Martin Caidin

From Wikipedia, the free encyclopedia

Martin Caidin
Born(1927-09-14)September 14, 1927
New York City, U.S.
DiedMarch 24, 1997(1997-03-24) (aged 69)
Tallahassee, Florida, U.S.
OccupationAuthor, screenwriter
GenreMilitary history, science fiction
SpouseDee Dee Caidin[1]

Martin Caidin (September 14, 1927 – March 24, 1997) was an American author, screenwriter, and an authority on aeronautics and aviation.

Caidin began writing fiction in 1957. In his career he authored more than 50 fiction and nonfiction books[2] as well as more than 1,000 magazine articles. His best-known novel is Cyborg, which was the basis for The Six Million Dollar Man franchise. He also wrote numerous works of military history, especially concerning aviation.

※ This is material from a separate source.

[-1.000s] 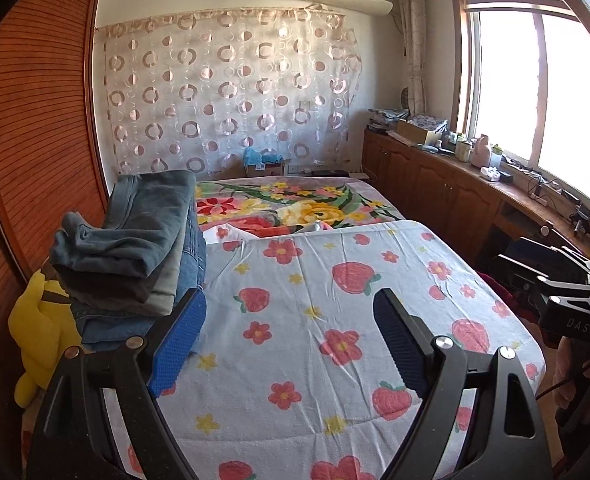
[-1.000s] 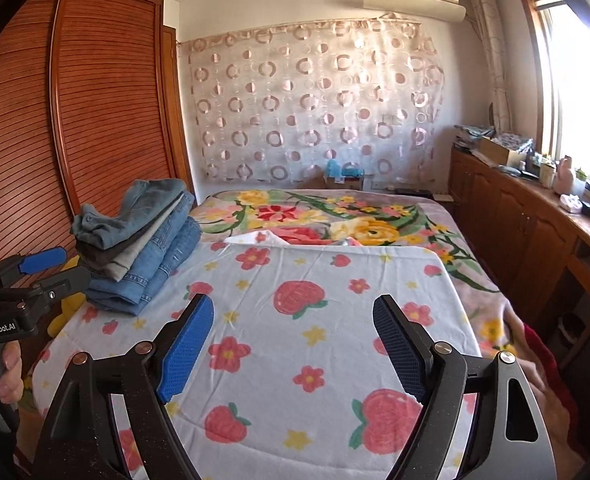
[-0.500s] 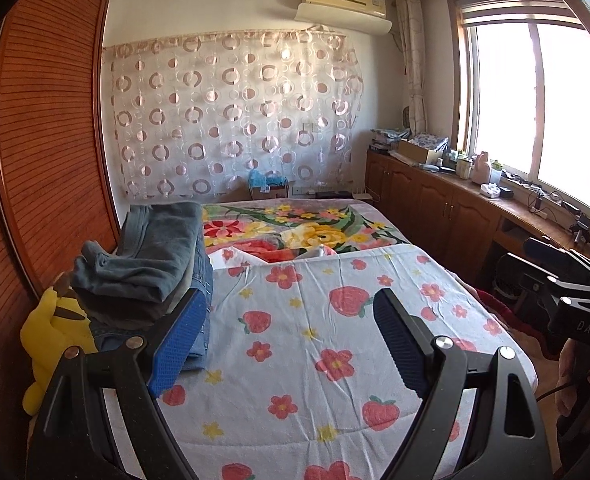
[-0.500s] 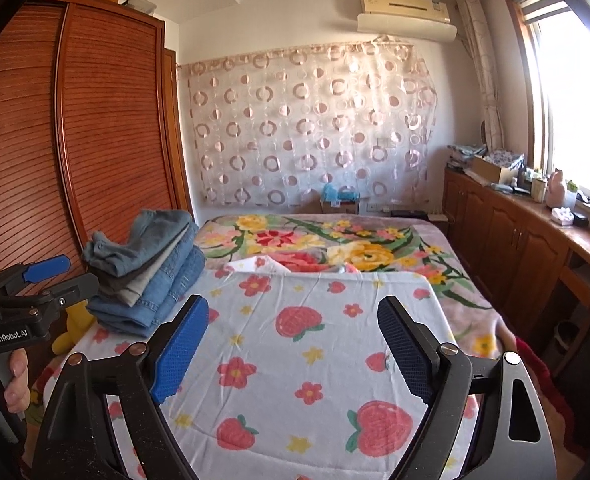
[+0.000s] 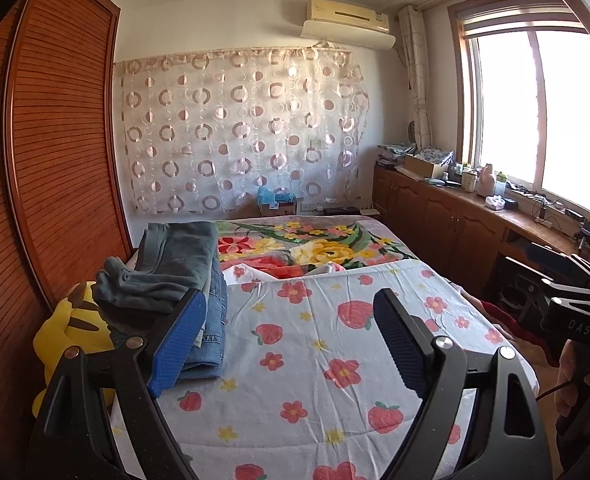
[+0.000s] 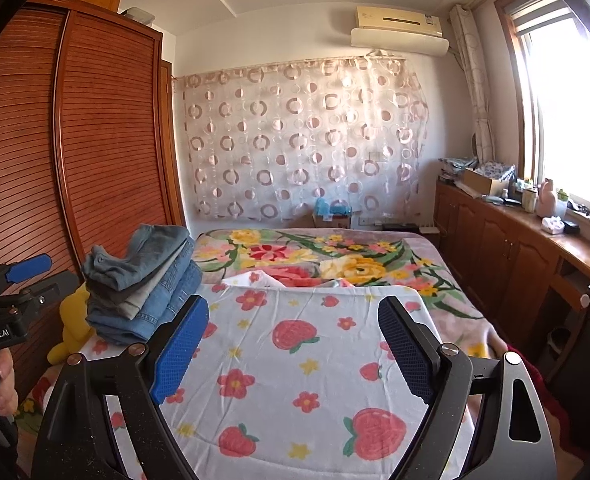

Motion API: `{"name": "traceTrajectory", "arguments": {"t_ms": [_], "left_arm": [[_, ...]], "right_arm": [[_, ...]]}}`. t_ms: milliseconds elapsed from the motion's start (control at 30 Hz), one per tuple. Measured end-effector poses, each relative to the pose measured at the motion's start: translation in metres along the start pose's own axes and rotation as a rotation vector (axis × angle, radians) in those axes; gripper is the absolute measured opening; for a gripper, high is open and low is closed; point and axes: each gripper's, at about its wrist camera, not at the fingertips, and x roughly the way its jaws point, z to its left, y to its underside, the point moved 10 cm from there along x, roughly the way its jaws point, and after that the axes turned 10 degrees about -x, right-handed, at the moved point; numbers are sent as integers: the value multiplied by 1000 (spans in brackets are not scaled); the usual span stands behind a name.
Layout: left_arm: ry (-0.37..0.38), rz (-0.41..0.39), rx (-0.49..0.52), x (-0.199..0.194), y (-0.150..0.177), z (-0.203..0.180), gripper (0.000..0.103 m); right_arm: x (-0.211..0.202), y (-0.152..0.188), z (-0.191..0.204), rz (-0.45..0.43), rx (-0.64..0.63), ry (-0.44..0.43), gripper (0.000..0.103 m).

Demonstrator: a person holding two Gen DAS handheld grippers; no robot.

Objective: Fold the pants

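A stack of folded pants, blue jeans under grey ones, lies on the left side of the bed; it also shows in the right wrist view. My left gripper is open and empty, held above the strawberry sheet, its left finger in front of the stack's near corner. My right gripper is open and empty above the same sheet. Each gripper shows at the edge of the other's view: the right one, the left one.
A yellow plush toy sits left of the stack against the wooden wardrobe. A flowered blanket covers the far half of the bed. Wooden cabinets with clutter run under the window on the right.
Both grippers have drawn back and tilted up from the bed, so more of the wall and ceiling shows. Both stay open and empty. The stack has not moved.
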Motion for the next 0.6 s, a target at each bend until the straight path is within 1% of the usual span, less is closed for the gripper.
{"name": "traceTrajectory", "arguments": {"t_ms": [600], "left_arm": [[1, 0, -6, 1, 0, 4, 86]], "right_arm": [[0, -1, 1, -1, -2, 1, 88]]}}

Caidin was also an airplane pilot. He bought and restored a 1936 Junkers Ju 52 airplane.

Fiction[edit]

Caidin's fiction incorporated future technological advances that were projected to occur, and examined the political and social repercussions of these innovations. In this respect, his work is similar to that of Michael Crichton. One recurring theme is that of cyborgs, meldings of man and machine, using replacement body parts known as bionics. Caidin references bionics in his novel The God Machine (1968) and in his most famous novel, Cyborg (1972). Cyborg was adapted somewhat vaguely as the 1973 television movie The Six Million Dollar Man, the precursor of a television series of the same name.[3] Caidin wrote three sequels to Cyborg: Operation Nuke, High Crystal, and Cyborg IV. These novels constitute a different continuity from that of The Six Million Dollar Man. (Novelizations of several of the television episodes were written by other authors; these tend to imitate more closely Caidin's original version of the Steve Austin character than the less violent television series does.)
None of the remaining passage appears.